Article 1, paragraphe 2. Conditions exigées pour un emploi déterminé. La commission note, d’après l’indication du gouvernement, que les réfugiés de guerre ukrainiens ne sont pas soumis à l’exigence de connaître la langue de l’État pendant vingt-quatre mois à compter de la date à laquelle la protection temporaire leur est accordée, ce qui signifie qu’ils peuvent travailler sans restriction, là où la connaissance de la langue lituanienne est exigée. Le gouvernement ne précise pas si cette mesure s’applique également à la fonction publique. La commission note à nouveau avec préoccupation que le gouvernement ne fournit pas, une fois de plus, d’informations sur la mise en œuvre de l’article 9 de la loi sur la fonction publique et de l’article 6(5) de la loi sur l’égalité de chances entre femmes et hommes. Elle rappelle que la notion de condition exigée pour un emploi doit être interprétée de manière restrictive, de manière à éviter toute limitation indue de la protection prévue par la convention. La commission prie à nouveau le gouvernement de: i) indiquer comment il est garanti que la condition de la langue n’a pas pour effet de priver dans la pratique les groupes minoritaires ethniques de l’égalité de chances et de traitement dans leur emploi dans la fonction publique; et ii) fournir des exemples de cas où le sexe d’une personne ou sa religion a été considéré comme condition exigée pour un emploi déterminé, conformément à la législation nationale ou dans la pratique.
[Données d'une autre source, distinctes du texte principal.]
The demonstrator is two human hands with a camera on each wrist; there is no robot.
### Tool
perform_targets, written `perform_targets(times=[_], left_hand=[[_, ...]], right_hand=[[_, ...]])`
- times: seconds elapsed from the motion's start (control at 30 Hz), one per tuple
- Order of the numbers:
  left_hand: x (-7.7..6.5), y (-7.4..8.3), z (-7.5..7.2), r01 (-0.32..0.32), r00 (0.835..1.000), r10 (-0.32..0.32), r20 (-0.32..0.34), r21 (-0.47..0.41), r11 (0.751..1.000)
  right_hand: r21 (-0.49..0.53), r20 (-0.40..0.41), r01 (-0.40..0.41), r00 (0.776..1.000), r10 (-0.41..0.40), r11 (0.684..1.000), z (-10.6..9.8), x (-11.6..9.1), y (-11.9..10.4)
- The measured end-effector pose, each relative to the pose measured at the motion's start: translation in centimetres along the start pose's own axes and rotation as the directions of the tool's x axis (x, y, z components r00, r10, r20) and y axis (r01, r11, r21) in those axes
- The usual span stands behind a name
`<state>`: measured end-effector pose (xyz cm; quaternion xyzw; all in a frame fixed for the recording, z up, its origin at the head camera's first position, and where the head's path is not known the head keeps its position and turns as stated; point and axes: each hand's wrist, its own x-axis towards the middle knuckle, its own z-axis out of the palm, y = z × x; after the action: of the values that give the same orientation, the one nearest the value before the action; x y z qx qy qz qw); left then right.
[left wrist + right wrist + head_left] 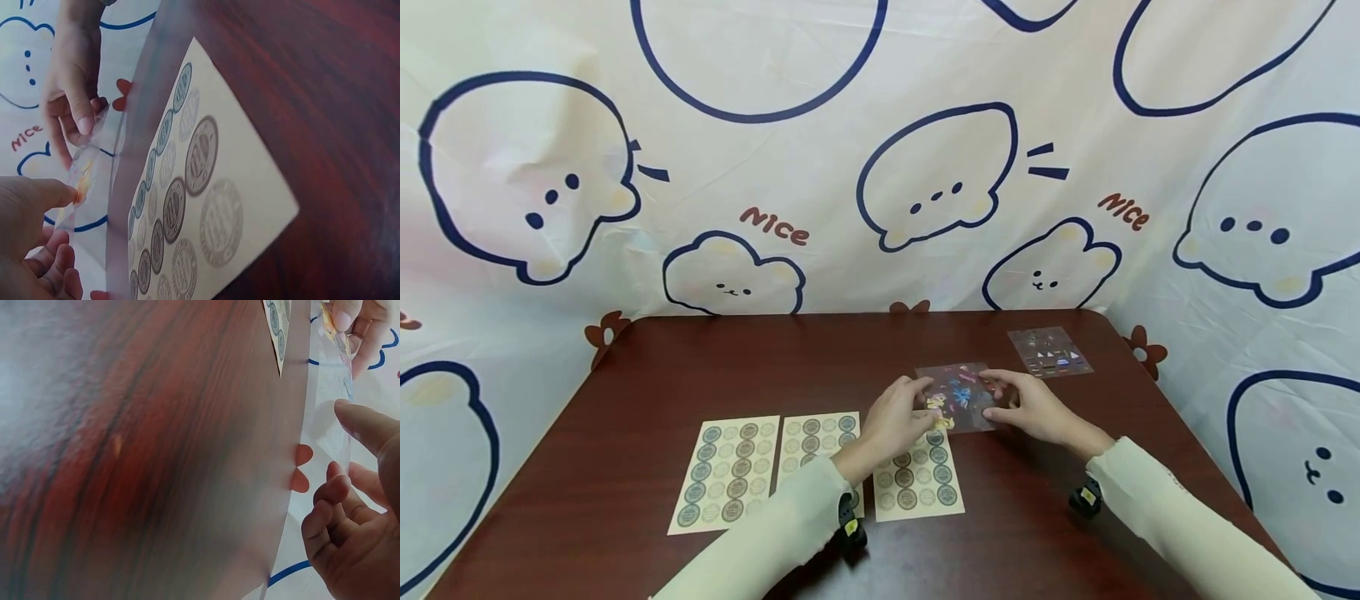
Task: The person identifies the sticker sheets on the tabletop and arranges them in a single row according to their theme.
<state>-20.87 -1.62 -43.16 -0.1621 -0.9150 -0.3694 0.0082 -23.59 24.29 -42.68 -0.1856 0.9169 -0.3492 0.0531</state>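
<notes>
Between both hands is a clear plastic sticker sheet [961,397] with yellow, blue and pink figures, raised above the table. My left hand [895,417] pinches its left edge between thumb and fingers. At the opposite edge, my right hand [1036,408] pinches it the same way. Seen from the left wrist, the thumb of the left hand [31,219] lies over an orange-yellow figure on the sheet [83,178]. In the right wrist view the right hand [362,519] has its thumb on one face and fingers behind.
Three cream sheets of round stamp-like stickers lie in a row: a left one [724,475], a middle one [793,450] and a right one [917,483] partly below the left hand. Another clear sticker sheet [1049,352] lies at the far right of the dark wooden table [820,367]. A printed cloth [835,183] hangs behind.
</notes>
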Motion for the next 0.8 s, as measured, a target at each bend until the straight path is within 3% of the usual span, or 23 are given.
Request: perform_targets(times=[0.37,0.8], left_hand=[[-0.5,0.9,1.0,-0.027,1.000,0.027,0.003,0.033,0.999],[-1.4,2.2,2.6,-0.037,0.999,0.036,0.014,0.091,0.995]], right_hand=[[-0.023,-0.022,-0.002,1.000,0.001,1.000,-0.7,-1.3,0.7],[-0.022,-0.046,0.006,0.999,-0.007,1.000,-0.1,-3.9,2.0]])
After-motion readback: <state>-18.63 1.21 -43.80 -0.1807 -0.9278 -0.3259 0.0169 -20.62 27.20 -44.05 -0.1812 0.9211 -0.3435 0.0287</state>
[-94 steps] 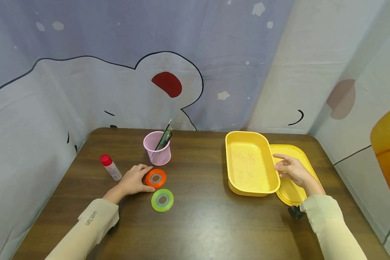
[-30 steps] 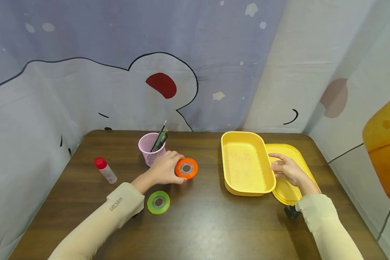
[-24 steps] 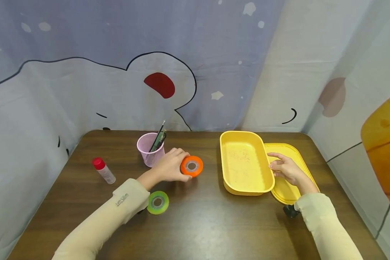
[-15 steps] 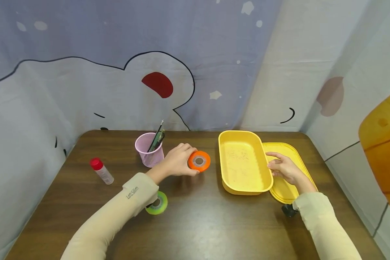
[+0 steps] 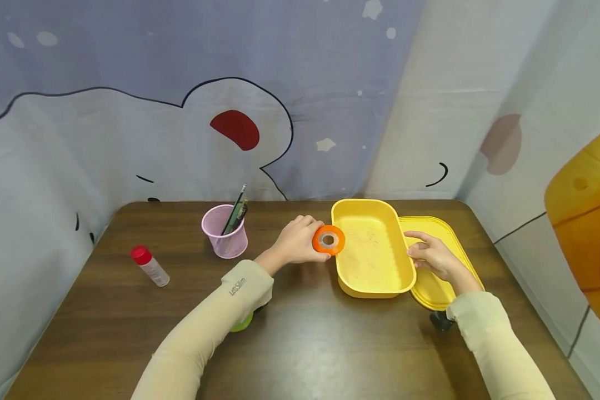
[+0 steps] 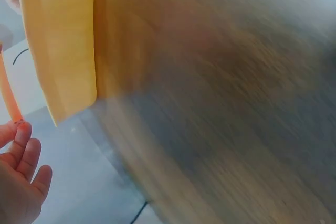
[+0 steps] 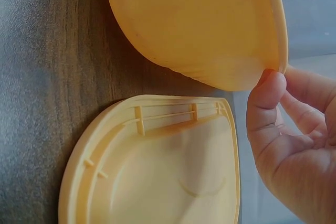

Article 2. Politique nationale en matière d’égalité. Égalité des genres. Le gouvernement indique qu’en 2021, un total de 113 596 personnes se sont lancées dans une activité indépendante, dont 73 647 (64,8 pour cent) de femmes; et que 5 989 personnes ont participé à des programmes de formation professionnelle au cours de la même période, dont 3 040 (50,8 pour cent) de femmes. Le gouvernement ajoute que le Plan d’action pour l’égalité des genres 2023-2025 a été approuvé pour promouvoir l’égalité de chances des femmes et des hommes dans l’emploi et la profession, afin de réduire la ségrégation fondée sur le genre sur le marché du travail et pour garantir de mieux concilier vie professionnelle et vie familiale. La commission prie le gouvernement de fournir des informations sur: i) l’impact des mesures prises; et ii) les activités et mesures prévues par le Plan d’action pour l’égalité de chances entre femmes et hommes 2023-2025 et les résultats obtenus à ce jour.
Contrôle de l’application. La commission note que les informations fournies concernent principalement des cas d’inégalité de rémunération entre femmes et hommes, et renvoie le gouvernement au commentaire qu’elle a formulé au titre de la convention (no 100) sur l’égalité de rémunération, 1951. La commission demande au gouvernement de fournir des informationssur: i) toute mesure prise ou envisagée pour promouvoir l’application des principes de la convention; et ii) tous les cas de discrimination dans l’emploi et la profession traités par les inspecteurs du travail, les commissions de règlement des conflits du travail, le médiateur pour l’égalité de chances ou les tribunaux, ainsi que sur les sanctions imposées et les voies de recours offertes.